*Task directions*:
Look below for the line containing "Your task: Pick"; from there through the line containing "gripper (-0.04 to", both lines included, please set down each line exactly and nothing else.

---- Supplied material

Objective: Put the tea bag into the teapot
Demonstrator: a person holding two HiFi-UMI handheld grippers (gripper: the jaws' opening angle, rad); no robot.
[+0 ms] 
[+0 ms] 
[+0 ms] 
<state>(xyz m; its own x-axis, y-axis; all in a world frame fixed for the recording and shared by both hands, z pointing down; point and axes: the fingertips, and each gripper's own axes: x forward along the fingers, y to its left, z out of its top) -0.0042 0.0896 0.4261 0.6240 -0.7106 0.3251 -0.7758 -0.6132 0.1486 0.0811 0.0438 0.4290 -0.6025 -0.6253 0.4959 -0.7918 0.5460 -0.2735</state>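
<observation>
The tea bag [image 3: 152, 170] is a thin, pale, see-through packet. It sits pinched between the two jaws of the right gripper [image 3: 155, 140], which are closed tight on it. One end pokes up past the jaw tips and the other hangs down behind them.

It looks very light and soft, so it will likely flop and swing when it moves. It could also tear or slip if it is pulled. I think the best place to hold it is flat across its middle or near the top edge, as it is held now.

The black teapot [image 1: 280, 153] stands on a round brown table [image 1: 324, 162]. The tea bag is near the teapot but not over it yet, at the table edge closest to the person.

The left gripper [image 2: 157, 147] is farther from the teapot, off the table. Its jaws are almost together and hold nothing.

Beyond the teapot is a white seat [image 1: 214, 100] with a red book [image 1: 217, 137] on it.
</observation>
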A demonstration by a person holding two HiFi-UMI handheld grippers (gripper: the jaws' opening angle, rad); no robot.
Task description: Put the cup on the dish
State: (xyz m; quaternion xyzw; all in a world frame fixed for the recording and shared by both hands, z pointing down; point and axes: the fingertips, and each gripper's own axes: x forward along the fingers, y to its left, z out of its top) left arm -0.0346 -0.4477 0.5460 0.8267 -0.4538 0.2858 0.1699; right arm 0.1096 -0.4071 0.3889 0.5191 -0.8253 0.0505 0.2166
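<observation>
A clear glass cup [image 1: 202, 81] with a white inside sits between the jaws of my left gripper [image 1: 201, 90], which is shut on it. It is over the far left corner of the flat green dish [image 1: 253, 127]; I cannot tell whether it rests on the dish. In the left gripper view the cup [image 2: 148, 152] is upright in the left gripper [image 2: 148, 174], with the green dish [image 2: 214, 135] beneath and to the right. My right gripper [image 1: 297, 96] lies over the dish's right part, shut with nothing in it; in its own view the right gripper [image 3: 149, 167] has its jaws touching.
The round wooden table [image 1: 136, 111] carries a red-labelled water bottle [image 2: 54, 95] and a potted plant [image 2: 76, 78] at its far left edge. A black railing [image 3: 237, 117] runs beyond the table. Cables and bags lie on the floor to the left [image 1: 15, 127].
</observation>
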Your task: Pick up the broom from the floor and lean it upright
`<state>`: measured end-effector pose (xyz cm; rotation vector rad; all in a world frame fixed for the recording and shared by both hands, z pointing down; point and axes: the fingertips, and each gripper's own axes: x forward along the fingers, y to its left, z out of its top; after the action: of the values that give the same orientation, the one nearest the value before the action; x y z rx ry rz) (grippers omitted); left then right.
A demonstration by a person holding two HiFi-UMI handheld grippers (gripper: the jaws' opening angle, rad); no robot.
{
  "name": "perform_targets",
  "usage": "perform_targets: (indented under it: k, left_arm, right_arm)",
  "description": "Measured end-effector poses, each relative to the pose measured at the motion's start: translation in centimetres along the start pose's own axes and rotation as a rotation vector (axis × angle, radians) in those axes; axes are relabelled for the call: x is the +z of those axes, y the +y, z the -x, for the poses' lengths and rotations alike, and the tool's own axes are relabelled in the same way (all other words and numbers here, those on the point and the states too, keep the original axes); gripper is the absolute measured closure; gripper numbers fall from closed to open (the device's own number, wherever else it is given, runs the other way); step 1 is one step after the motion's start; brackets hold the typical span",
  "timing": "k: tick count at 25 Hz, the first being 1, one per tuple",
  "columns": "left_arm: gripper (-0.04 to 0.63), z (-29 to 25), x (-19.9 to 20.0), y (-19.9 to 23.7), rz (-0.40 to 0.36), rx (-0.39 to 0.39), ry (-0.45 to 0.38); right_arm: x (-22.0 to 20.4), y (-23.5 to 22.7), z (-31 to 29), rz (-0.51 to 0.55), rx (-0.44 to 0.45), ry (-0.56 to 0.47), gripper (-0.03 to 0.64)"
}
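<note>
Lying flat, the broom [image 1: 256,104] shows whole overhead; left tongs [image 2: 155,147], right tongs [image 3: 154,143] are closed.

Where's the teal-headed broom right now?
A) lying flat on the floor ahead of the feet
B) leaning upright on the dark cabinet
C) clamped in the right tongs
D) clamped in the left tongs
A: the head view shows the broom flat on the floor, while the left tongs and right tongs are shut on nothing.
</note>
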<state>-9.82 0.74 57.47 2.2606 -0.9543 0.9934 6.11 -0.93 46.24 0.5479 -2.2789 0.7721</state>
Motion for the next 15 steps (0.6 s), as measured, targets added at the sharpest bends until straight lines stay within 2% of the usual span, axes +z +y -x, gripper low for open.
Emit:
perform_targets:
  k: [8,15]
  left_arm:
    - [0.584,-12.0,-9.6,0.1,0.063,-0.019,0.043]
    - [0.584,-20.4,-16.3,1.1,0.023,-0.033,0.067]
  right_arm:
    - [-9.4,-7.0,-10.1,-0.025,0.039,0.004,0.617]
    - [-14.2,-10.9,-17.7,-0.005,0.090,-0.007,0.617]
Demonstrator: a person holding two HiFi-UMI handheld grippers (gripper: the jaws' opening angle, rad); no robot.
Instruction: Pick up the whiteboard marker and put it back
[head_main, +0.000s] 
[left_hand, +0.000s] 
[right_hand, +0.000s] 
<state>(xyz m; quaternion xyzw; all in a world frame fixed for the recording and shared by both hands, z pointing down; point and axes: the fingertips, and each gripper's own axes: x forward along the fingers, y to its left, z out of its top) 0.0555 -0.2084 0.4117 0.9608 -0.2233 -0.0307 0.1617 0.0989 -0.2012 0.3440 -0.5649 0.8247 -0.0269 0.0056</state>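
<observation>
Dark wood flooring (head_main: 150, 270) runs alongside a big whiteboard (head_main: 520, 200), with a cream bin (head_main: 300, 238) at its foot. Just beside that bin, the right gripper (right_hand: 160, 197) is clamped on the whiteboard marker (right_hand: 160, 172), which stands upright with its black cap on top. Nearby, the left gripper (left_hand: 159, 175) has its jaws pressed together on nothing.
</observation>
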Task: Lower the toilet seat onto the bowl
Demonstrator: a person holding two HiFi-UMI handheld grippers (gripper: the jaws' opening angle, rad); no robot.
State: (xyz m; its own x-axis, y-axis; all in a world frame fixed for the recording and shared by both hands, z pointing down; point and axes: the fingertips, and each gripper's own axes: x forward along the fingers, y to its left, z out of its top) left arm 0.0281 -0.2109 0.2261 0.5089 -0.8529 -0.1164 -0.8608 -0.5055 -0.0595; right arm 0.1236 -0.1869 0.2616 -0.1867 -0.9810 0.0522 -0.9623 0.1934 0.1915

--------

*Output of the exercise*:
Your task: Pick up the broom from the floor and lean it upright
`<state>`: measured end-effector pose (xyz cm; rotation vector rad; all in a world frame fixed for the recording and shared by both hands, z pointing down; point and axes: the fingertips, and each gripper's own axes: x forward along the fingers, y to its left, z out of its top; after the action: of the values that give the same orientation, the one nearest the value before the action; x y z rx ry rz) (grippers omitted); left then right.
A demonstration by a person holding two HiFi-UMI handheld grippers (gripper: the jaws' opening angle, rad); no robot.
{
  "name": "perform_targets",
  "usage": "perform_targets: (indented under it: k, left_arm, right_arm)",
  "description": "Measured end-effector poses, each relative to the pose measured at the motion's start: translation in centimetres along the start pose's own axes and rotation as a rotation vector (axis × angle, radians) in those axes; axes are relabelled for the call: x is the +z of those axes, y the +y, z the -x, for the poses' lengths and rotations alike, and the tool's own axes are relabelled in the same way (all other words and numbers here, those on the point and the states too, keep the original axes); gripper is the absolute measured closure; gripper numbers fall from closed to open (the device's own number, wherever else it is given, runs the other way); step 1 is one step after the motion's start; brackets hold the typical span",
  "timing": "k: tick count at 25 Hz, the first being 1, one per tuple",
  "columns": "left_arm: gripper (-0.04 to 0.63), z (-29 to 25), x (-19.9 to 20.0), y (-19.9 to 23.7), rz (-0.40 to 0.36), rx (-0.39 to 0.39), ry (-0.45 to 0.38); right_arm: x (-22.0 to 20.4), y (-23.5 to 22.7), z (-31 to 29), rz (-0.51 to 0.55), rx (-0.44 to 0.45), ry (-0.56 to 0.47), gripper (-0.03 to 0.64)"

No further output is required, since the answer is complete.